The National Society Daughters of the American Revolution was founded on October 11, 1890, during a time that was marked by a revival in patriotism and intense interest in the beginnings of the United States of America. Women felt the desire to express their patriotic feelings and were frustrated by their exclusion from men's organizations formed to perpetuate the memory of ancestors who fought to make this country free and independent. As a result, a group of pioneering women in the nation's capital formed their own organization and the Daughters of the American Revolution has carried the torch of patriotism ever since. The objectives laid forth in the first meeting of the DAR have remained the same in over 100 years of active service to the nation. Those objectives are: Historical - to perpetuate the memory and spirit of the men and women who achieved American Independence; Educational - to carry out the injunction of Washington in his farewell address to the American people, "to promote, as an object of primary importance, institutions for the general diffusion of knowledge, thus developing an enlightened public opinion…"; and Patriotic - to cherish, maintain, and extend the institutions of American freedom, to foster true patriotism and love of country, and to aid in securing for mankind all the blessings of liberty.
Since its founding in 1890, DAR has admitted more than 800,000 members. There are DAR Chapters all over the United States and in Canada.
Objectives of the Society:
1. To perpetuate the memory and spirit of the men and women who achieved American Independence by the acquisition and protection of historical spots and the erection of monuments; by the encouragement of historical research in relation to the American Revolution and the publication of its results; by the preservation of documents and relics and of the records of the individual services of Revolutionary soldiers and patriots; and by the promotion of celebrations of all patriotic anniversaries.
2. To carry out the injunction of Washington in his farewell address to the American people: "to promote, as an object of primary importance, institutions for the general diffusion of knowledge," thus developing an enlightened public opinion, and affording to young and old such advantages as shall develop in them the largest capacity for performing the duties of American Citizens.
3. To cherish, maintain and extend the institutions of American freedom, to foster true patriotism and love of country, and to aid in securing for mankind all the blessings of liberty.

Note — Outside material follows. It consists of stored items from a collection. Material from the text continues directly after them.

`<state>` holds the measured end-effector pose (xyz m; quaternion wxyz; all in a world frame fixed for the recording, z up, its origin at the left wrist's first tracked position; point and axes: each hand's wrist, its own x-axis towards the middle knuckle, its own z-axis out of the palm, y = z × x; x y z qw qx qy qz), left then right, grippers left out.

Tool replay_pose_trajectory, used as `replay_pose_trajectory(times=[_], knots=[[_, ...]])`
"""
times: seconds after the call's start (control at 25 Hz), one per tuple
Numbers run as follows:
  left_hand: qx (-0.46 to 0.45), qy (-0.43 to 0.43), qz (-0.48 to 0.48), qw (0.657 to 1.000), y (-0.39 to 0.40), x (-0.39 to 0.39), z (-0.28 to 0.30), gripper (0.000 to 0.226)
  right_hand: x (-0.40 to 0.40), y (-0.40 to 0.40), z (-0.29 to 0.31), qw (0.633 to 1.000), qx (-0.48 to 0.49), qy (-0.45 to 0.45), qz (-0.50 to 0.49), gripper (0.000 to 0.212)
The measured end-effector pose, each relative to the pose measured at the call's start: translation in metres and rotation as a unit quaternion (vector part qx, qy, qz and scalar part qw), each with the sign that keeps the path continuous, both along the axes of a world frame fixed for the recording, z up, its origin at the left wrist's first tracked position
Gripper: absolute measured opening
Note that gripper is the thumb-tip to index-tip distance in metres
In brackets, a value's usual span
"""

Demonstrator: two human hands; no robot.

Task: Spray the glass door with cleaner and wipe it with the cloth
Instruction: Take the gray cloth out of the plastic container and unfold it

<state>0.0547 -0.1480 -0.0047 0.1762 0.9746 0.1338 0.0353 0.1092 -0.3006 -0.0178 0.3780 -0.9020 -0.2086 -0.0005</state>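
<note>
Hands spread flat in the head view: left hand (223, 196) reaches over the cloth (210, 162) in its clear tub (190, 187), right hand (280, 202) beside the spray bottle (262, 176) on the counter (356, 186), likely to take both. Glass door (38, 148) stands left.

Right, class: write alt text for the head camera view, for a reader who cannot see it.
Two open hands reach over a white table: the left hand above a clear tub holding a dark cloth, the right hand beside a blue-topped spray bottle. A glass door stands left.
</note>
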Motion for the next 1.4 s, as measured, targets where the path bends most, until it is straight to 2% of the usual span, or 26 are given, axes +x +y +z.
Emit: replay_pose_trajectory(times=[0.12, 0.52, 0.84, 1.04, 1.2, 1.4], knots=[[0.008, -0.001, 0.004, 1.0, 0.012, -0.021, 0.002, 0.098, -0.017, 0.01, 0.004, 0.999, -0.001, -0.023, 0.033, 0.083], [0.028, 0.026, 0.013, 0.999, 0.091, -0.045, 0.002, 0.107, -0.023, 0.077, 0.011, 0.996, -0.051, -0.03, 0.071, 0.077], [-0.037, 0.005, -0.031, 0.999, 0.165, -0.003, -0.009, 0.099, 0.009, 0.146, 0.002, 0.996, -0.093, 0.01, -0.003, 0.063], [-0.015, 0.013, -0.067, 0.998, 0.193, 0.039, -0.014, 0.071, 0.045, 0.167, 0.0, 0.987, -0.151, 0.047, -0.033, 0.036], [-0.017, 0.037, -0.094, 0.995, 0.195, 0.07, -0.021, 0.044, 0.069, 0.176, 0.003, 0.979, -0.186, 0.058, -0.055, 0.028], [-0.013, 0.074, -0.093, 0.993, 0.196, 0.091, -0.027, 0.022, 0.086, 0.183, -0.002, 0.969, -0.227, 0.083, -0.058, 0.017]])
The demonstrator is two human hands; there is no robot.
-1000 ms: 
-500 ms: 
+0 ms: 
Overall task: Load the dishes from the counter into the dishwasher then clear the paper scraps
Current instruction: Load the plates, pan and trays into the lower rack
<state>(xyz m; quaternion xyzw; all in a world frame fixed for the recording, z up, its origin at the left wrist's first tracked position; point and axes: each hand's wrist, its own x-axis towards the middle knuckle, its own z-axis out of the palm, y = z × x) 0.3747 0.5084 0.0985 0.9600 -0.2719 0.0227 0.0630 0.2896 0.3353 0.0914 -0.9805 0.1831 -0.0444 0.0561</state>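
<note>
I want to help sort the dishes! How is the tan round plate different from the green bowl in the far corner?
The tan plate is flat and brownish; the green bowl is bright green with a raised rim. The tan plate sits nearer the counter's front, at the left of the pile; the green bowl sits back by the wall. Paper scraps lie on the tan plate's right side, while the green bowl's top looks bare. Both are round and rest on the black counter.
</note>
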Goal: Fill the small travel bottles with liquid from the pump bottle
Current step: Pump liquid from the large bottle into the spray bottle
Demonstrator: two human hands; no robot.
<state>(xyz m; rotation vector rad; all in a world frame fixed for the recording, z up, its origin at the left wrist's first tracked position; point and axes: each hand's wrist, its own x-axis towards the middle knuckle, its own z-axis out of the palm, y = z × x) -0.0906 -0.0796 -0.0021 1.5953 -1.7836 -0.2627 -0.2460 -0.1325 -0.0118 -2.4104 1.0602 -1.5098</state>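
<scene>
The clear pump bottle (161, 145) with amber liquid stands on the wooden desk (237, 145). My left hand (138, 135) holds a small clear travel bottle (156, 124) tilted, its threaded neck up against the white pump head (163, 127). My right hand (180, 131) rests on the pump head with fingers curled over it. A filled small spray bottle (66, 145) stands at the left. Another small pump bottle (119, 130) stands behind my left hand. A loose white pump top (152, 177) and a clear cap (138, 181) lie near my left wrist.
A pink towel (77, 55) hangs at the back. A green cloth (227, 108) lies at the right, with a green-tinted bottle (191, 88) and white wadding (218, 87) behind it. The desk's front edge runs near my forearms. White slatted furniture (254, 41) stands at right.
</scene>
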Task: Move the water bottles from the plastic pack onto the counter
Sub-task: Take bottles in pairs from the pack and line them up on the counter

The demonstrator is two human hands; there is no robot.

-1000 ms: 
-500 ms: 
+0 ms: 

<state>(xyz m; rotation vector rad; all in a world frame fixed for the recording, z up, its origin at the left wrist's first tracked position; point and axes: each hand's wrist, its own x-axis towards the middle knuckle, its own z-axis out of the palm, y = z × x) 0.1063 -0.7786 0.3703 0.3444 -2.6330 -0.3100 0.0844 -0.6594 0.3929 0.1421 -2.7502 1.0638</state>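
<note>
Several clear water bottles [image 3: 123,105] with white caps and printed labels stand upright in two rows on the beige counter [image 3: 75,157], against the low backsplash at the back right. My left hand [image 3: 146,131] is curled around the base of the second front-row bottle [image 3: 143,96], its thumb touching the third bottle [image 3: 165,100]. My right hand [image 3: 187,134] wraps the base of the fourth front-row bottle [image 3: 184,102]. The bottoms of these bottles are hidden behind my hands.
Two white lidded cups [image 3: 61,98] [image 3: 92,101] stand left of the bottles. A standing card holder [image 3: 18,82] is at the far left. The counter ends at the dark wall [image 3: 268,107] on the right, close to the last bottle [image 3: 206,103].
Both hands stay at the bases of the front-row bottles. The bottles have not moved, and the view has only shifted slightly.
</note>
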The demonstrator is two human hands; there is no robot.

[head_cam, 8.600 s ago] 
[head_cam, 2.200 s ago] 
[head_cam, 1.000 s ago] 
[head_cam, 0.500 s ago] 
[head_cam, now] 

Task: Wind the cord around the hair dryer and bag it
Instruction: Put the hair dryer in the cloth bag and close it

For more information please go to National DAR
As of October 6, 2007 my application and paper work was approved by the National Committe of the Daughters of the American Revolution. Before reaching this stage, I was approved as a prospective member by the chapter I joined. Once approved as a prospective member, I received an application to fill out with all of the instructions of documents necessary. When all documentation was approved by the chapter Registrar and Regent, it was then sent to National DAR in Washington, D.C. Once their committee has reviewed and verified the application and documents included, I received my certificate and DAR membership number. I am very proud to be a member of the Daughters of the American Revolution!
My ancestor Michel Bourg/Bourque/Burke who married Ursule Foret/Forrest fought in the American Revolution under the command of Captain Isaie Boudreau. This group of Acadian men who fought to retake Fort Cumberland on the Nova Scotia/New Brunswick Border were part of the Eddy Rebellion under Colonel Jonathan Eddy of Massachusetts.
Jonathan Eddy was a farmer, soldier; born 1726/27 at Norton, Massachusetts, son of Eleazer E. and Elizabeth (Cobb) Eddy; married 4 May 1749 to Mary, daughter of Dr. William Ware; came to Cumberland, Nova Scotia, in 1763, after serving as captain in the Seven Years' War; deputy provost marshal of Cumberland County; first magistrate on the Penobscot River; Member of the Nova Scotia Legislative Assembly for Cumberland Township, 1770-1775; leader in the rebellion in Cumberland in 1776; served as colonel in the American Revolutionary forces, living at Sharon, Massachusetts; in 1781 granted land at Eddington, Maine, where he died in August, 1804.
Source: The Legislative Assembly of Nova Scotia 1758-1983: A Biographical Directory, edited and revised by Shirley B. Elliott, 1984, ISBN 088871050X. This volume was prepared as a contribution of the Public Archives of Nova Scotia to the celebration of the bicentenary of the establishment of representative government in Canada.
A note of interest:
Fort Beausejour - Fort Cumberland, by Parks Canada Fort Beausejour is a star-shaped fort built in 1750-51 by by order of Marquis de la Jonquiere, Governor of Canada, in the course of the French struggle with the British for possession of Acadia (Nova Scotia). Fort Beausejour was taken by Lt. Col. Robert Monckton with volunteers from New England, known as Shirley's Regiment, raised by Lt. Col. John Winslow, aided by men of the Royal Artillery, and other British troops, after a two-week siege, June 3-16, 1755. Renamed Fort Cumberland. Besieged by rebels under Jonathan Eddy, November 4-24, 1776. Defended by the Royal American Fencible Regiment under Lt. Col. Joseph Gorham and relieved by Major Thomas Batt with a body of Royal Marines and Royal Highland Emigrants, who routed the besiegers.